■ Work instructions: Only one stretch of the data below is wanted: the lines starting at the one with "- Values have" and ending at the one with "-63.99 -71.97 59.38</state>", both included, given again exactly.

■ Records to process:
-=-=-
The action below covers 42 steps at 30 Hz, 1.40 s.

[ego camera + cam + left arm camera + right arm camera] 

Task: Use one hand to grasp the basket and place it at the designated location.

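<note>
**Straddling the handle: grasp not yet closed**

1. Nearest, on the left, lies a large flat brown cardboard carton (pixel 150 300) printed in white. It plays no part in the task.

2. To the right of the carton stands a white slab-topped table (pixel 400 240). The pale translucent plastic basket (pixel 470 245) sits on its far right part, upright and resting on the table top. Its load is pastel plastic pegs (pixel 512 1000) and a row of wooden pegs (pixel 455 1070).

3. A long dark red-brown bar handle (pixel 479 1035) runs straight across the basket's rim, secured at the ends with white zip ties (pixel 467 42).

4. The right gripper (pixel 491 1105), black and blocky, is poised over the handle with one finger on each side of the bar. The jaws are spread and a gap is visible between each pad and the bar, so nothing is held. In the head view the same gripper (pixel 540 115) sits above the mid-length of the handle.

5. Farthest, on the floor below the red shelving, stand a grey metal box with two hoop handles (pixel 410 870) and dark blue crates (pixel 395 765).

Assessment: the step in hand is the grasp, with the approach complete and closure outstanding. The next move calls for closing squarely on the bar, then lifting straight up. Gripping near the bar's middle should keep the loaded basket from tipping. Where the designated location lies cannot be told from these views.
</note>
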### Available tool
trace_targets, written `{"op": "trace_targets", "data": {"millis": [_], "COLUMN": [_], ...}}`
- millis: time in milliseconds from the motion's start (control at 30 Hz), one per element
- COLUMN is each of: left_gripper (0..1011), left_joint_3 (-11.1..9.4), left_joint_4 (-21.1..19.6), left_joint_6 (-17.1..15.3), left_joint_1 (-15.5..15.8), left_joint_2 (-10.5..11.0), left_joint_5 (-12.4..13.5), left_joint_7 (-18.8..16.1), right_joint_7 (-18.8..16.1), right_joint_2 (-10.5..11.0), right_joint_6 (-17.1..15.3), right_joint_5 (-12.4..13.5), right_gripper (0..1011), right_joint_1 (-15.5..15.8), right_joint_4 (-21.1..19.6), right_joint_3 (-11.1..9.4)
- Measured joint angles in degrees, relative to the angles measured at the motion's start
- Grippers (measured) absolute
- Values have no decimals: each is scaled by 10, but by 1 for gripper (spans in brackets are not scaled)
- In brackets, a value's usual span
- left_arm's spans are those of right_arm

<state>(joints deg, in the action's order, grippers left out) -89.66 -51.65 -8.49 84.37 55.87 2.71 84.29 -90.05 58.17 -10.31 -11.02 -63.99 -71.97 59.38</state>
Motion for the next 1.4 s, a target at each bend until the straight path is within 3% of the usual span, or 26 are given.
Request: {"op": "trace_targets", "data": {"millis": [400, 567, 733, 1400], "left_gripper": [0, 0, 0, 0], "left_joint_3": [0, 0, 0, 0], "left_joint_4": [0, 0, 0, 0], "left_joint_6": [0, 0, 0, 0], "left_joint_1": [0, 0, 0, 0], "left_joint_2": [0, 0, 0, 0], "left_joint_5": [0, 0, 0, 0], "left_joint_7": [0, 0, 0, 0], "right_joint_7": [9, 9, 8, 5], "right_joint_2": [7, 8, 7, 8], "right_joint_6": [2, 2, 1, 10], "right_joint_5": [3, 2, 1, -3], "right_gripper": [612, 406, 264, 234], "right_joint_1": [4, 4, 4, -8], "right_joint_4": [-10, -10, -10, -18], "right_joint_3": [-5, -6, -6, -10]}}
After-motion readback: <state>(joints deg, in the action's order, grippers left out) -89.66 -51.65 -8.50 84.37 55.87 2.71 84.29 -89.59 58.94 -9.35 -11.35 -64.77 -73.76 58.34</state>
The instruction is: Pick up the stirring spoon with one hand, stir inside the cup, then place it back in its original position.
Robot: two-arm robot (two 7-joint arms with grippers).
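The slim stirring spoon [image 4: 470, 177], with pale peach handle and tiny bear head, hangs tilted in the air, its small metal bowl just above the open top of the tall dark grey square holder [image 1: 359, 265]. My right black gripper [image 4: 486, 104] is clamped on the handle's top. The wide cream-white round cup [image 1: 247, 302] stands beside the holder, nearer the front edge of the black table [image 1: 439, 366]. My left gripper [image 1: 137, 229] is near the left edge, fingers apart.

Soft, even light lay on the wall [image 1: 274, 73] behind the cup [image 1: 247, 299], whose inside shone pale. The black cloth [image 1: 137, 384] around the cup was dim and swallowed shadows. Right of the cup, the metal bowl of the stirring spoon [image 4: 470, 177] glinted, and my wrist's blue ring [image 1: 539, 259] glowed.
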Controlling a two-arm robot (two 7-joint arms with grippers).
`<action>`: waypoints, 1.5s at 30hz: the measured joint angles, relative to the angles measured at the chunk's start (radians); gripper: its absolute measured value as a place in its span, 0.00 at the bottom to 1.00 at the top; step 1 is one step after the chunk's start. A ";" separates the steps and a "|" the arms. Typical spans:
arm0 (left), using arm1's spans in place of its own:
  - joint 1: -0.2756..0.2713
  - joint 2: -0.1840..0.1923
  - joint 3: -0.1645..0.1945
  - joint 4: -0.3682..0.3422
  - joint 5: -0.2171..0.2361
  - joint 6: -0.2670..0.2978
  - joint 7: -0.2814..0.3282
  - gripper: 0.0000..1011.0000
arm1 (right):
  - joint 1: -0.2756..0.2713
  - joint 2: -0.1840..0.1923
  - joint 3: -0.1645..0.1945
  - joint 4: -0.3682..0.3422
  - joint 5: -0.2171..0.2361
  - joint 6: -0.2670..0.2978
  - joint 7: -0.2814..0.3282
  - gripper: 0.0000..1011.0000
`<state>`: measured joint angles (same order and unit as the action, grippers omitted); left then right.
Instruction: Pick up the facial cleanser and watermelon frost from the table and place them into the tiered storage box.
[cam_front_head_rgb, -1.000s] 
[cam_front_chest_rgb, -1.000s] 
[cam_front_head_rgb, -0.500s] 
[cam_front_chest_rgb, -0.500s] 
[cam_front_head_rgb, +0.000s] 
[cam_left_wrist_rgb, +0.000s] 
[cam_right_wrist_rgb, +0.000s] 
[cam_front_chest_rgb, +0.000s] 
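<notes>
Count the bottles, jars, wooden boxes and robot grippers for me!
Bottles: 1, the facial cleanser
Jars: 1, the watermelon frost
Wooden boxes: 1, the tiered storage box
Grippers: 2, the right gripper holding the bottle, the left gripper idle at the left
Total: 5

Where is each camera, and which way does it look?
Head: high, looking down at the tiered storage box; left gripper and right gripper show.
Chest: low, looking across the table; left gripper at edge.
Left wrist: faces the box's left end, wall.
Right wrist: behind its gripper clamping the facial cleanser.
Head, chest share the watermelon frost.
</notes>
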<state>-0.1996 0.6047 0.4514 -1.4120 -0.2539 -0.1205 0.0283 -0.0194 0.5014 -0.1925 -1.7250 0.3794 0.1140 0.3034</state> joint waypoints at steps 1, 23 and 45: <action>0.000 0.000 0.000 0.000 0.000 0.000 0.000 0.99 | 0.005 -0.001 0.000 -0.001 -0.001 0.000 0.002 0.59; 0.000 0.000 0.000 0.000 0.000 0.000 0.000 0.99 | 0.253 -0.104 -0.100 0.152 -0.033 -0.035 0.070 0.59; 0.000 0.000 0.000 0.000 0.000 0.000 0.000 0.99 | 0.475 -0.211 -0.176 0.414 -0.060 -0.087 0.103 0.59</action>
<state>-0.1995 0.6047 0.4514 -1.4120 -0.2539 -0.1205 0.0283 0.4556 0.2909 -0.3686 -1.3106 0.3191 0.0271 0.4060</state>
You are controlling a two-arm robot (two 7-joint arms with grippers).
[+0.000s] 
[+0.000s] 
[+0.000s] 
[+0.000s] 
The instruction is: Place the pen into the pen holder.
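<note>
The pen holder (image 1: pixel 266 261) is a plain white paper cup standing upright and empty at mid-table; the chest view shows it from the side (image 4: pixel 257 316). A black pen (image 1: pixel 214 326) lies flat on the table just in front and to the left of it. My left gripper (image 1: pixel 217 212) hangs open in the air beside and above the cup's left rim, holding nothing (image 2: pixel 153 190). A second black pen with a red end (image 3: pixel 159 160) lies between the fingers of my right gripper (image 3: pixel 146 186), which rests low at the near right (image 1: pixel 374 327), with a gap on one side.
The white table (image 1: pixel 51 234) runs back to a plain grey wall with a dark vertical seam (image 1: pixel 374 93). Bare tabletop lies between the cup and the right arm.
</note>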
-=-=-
■ Solution:
- Values have no decimals: each is scaled by 10, but by 1 for gripper (spans in brackets are not scaled)
- In brackets, a value's usual span
- left_arm's spans are those of right_arm

<state>(joints deg, in the action's order, grippers left out) -89.66 -51.65 -8.49 84.37 55.87 2.71 84.29 -90.05 58.17 -10.31 -11.02 -63.99 -71.97 59.38</state>

The required output is now complete.